* WORK INSTRUCTION *
Return the listing below in full, exactly.

* PROVIDED DATA *
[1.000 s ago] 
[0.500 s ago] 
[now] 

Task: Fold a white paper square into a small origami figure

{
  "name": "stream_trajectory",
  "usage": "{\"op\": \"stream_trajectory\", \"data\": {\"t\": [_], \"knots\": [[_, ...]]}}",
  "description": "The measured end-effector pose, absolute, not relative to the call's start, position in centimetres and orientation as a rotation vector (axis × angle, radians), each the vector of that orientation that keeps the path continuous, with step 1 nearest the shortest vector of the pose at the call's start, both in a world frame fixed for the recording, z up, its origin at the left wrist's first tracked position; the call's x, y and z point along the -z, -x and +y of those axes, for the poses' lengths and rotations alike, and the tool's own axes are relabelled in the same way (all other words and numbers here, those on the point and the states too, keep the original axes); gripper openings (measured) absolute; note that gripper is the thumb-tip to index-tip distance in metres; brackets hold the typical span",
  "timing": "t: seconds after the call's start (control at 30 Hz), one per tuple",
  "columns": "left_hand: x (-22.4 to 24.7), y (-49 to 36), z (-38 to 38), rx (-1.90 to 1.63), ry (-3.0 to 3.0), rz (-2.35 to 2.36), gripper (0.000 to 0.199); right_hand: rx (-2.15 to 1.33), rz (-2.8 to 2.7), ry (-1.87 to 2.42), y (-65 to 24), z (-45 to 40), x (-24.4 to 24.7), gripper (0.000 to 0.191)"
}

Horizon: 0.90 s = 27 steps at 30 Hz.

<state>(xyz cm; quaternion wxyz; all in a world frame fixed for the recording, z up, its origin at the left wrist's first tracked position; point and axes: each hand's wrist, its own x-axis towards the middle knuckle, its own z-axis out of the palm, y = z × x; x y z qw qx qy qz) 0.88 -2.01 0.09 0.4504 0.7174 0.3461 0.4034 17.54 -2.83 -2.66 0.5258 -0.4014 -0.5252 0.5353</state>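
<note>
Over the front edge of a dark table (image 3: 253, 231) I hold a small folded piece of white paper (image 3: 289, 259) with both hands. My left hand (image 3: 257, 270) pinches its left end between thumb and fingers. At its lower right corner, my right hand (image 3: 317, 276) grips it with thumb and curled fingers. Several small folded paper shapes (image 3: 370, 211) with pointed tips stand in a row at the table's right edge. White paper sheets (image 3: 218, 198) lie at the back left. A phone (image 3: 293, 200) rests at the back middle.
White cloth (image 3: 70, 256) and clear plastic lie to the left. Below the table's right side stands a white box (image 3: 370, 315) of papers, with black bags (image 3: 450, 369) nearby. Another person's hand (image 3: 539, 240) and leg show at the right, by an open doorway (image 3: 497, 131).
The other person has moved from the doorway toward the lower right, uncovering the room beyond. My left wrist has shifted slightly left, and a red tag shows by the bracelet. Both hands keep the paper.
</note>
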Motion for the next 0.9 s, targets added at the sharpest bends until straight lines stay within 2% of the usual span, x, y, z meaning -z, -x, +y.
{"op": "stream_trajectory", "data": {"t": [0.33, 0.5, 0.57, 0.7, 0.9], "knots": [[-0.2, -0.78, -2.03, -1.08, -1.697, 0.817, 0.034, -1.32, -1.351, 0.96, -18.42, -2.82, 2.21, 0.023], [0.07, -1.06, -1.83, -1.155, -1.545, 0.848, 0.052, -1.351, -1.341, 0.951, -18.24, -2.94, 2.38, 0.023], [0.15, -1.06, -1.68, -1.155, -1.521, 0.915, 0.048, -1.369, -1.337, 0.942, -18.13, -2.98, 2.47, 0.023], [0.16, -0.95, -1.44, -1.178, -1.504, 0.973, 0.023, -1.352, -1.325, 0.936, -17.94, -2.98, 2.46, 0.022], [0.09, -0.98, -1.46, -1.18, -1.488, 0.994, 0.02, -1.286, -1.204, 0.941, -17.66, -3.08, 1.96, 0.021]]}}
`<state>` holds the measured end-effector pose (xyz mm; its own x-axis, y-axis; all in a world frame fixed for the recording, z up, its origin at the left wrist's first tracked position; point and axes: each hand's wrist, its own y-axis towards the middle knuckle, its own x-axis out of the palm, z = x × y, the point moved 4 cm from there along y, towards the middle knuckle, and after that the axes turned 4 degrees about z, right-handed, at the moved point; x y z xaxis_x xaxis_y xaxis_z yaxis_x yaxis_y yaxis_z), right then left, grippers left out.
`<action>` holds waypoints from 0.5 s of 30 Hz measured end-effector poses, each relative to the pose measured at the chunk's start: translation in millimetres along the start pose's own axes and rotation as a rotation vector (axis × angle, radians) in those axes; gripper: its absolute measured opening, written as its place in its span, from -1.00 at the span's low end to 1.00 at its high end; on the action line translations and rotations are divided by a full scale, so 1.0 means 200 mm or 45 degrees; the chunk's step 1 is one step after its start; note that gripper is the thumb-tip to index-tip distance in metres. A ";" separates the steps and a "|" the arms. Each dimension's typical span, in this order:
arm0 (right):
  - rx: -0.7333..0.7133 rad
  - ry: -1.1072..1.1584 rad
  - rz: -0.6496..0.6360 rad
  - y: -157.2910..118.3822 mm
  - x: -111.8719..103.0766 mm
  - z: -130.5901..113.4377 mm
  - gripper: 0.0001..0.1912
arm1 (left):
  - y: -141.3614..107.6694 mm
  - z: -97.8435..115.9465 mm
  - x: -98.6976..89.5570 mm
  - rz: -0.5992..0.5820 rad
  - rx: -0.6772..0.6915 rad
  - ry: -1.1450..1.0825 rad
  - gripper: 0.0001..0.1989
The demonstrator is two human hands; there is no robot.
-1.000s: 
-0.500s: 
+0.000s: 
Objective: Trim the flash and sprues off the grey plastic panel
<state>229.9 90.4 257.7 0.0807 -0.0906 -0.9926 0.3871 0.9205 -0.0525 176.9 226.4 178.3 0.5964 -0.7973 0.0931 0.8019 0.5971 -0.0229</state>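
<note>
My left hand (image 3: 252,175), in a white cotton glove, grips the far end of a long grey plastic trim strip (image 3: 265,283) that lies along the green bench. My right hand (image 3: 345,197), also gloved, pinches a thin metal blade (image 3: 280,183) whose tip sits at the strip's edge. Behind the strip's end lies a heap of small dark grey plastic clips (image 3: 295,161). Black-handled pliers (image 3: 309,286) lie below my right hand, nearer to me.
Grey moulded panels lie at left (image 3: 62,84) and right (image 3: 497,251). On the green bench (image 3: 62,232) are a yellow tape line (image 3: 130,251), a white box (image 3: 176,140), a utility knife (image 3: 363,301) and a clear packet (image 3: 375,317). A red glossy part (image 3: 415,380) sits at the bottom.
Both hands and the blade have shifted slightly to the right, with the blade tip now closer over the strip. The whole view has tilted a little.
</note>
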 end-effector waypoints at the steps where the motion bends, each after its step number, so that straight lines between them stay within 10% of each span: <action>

* TASK RESULT *
[1.000 s ago] 
[0.500 s ago] 
[now] 

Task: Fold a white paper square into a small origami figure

{
  "name": "stream_trajectory",
  "usage": "{\"op\": \"stream_trajectory\", \"data\": {\"t\": [_], \"knots\": [[_, ...]]}}",
  "description": "The measured end-effector pose, absolute, not relative to the call's start, position in centimetres and orientation as a rotation vector (axis × angle, radians), each the vector of that orientation that keeps the path continuous, with step 1 nearest the shortest vector of the pose at the call's start, both in a world frame fixed for the recording, z up, its origin at the left wrist's first tracked position; the call's x, y and z point along the -z, -x and +y of those axes, for the poses' lengths and rotations alike, and the tool's own axes are relabelled in the same way (all other words and numbers here, those on the point and the states too, keep the original axes); gripper openings (measured) absolute; note that gripper is the thumb-tip to index-tip distance in metres; brackets hold the typical span",
  "timing": "t: seconds after the call's start (control at 30 Hz), one per tuple",
  "columns": "left_hand: x (-22.4 to 24.7), y (-49 to 36), z (-38 to 38), rx (-1.90 to 1.63), ry (-3.0 to 3.0), rz (-2.35 to 2.36), gripper (0.000 to 0.199); right_hand: rx (-2.15 to 1.33), rz (-2.8 to 2.7), ry (-1.87 to 2.42), y (-65 to 24), z (-45 to 40), x (-24.4 to 24.7), gripper (0.000 to 0.191)"
}

Horizon: 0.90 s = 27 steps at 30 Hz.

<state>(xyz cm; quaternion wxyz; all in a world frame fixed for the recording, z up, its origin at the left wrist's first tracked position; point and axes: each hand's wrist, its own x-axis towards the middle knuckle, its own z-axis out of the palm, y = z × x; x y z qw qx qy qz) 0.88 -2.01 0.09 0.4504 0.7174 0.3461 0.4034 17.54 -2.83 -2.66 0.5258 -0.4014 -0.5252 0.5353</state>
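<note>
Over the front edge of a dark table (image 3: 253, 231) I hold a small folded piece of white paper (image 3: 289, 259) with both hands. My left hand (image 3: 257, 270) pinches its left end between thumb and fingers. At its lower right corner, my right hand (image 3: 317, 276) grips it with thumb and curled fingers. Several small folded paper shapes (image 3: 370, 211) with pointed tips stand in a row at the table's right edge. White paper sheets (image 3: 218, 198) lie at the back left. A phone (image 3: 293, 200) rests at the back middle.
White cloth (image 3: 70, 256) and clear plastic lie to the left. Below the table's right side stands a white box (image 3: 370, 315) of papers, with black bags (image 3: 450, 369) nearby. Another person's hand (image 3: 539, 240) and leg show at the right, by an open doorway (image 3: 497, 131).
The other person has moved from the doorway toward the lower right, uncovering the room beyond. My left wrist has shifted slightly left, and a red tag shows by the bracelet. Both hands keep the paper.
</note>
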Motion for the next 0.9 s, targets added at the sharpest bends until straight lines stay within 2% of the usual span, x, y, z meaning -z, -x, +y.
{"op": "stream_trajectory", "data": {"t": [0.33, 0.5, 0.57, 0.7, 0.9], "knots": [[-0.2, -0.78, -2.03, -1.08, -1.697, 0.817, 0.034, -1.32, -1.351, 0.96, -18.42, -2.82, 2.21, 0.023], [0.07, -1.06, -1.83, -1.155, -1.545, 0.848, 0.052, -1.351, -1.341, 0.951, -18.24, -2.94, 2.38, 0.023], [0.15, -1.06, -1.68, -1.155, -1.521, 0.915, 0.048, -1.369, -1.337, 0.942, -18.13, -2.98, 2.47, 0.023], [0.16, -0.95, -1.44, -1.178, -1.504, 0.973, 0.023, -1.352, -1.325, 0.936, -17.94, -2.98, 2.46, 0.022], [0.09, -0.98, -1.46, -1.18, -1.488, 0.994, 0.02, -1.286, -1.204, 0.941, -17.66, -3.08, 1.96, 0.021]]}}
`<state>` holds the measured end-effector pose (xyz mm; its own x-axis, y-axis; all in a world frame fixed for the recording, z up, its origin at the left wrist's first tracked position; point and axes: each hand's wrist, its own y-axis towards the middle knuckle, its own x-axis out of the palm, z = x × y, the point moved 4 cm from there along y, towards the middle knuckle, and after that the axes turned 4 degrees about z, right-handed, at the moved point; x y z xaxis_x xaxis_y xaxis_z yaxis_x yaxis_y yaxis_z), right then left, grippers left out.
`<action>` holds waypoints from 0.5 s of 30 Hz measured end-effector poses, each relative to the pose measured at the chunk's start: translation in millimetres along the start pose's own axes and rotation as a rotation vector (axis × angle, radians) in those axes; gripper: its absolute measured opening, written as its place in its span, from -1.00 at the span's low end to 1.00 at its high end; on the action line translations and rotations are divided by a full scale, so 1.0 means 200 mm or 45 degrees; the chunk's step 1 is one step after its start; note that gripper is the thumb-tip to index-tip distance in metres. A ";" separates the steps and a "|" the arms. Each dimension's typical span, in this order:
arm0 (right):
  - rx: -0.7333..0.7133 rad
  - ry: -1.1072..1.1584 rad
  - rz: -0.6496..0.6360 rad
  - y: -157.2910..118.3822 mm
  - x: -111.8719..103.0766 mm
  - z: -130.5901..113.4377 mm
  - gripper: 0.0001..0.1912
arm1 (left):
  - y: -141.3614..107.6694 mm
  - z: -97.8435..115.9465 mm
  - x: -98.6976..89.5570 mm
  - rz: -0.5992..0.5820 rad
  - rx: -0.6772..0.6915 rad
  - ry: -1.1450..1.0825 rad
  - gripper: 0.0001..0.1989
The demonstrator is two human hands; there is no robot.
-1.000s: 
-0.500s: 
+0.000s: 
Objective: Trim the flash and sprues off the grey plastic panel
<state>229.9 90.4 257.7 0.0807 -0.0906 -0.9926 0.3871 0.9205 -0.0525 176.9 226.4 178.3 0.5964 -0.7973 0.0931 0.8019 0.5971 -0.0229</state>
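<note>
My left hand (image 3: 252,175), in a white cotton glove, grips the far end of a long grey plastic trim strip (image 3: 265,283) that lies along the green bench. My right hand (image 3: 345,197), also gloved, pinches a thin metal blade (image 3: 280,183) whose tip sits at the strip's edge. Behind the strip's end lies a heap of small dark grey plastic clips (image 3: 295,161). Black-handled pliers (image 3: 309,286) lie below my right hand, nearer to me.
Grey moulded panels lie at left (image 3: 62,84) and right (image 3: 497,251). On the green bench (image 3: 62,232) are a yellow tape line (image 3: 130,251), a white box (image 3: 176,140), a utility knife (image 3: 363,301) and a clear packet (image 3: 375,317). A red glossy part (image 3: 415,380) sits at the bottom.
Both hands and the blade have shifted slightly to the right, with the blade tip now closer over the strip. The whole view has tilted a little.
</note>
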 end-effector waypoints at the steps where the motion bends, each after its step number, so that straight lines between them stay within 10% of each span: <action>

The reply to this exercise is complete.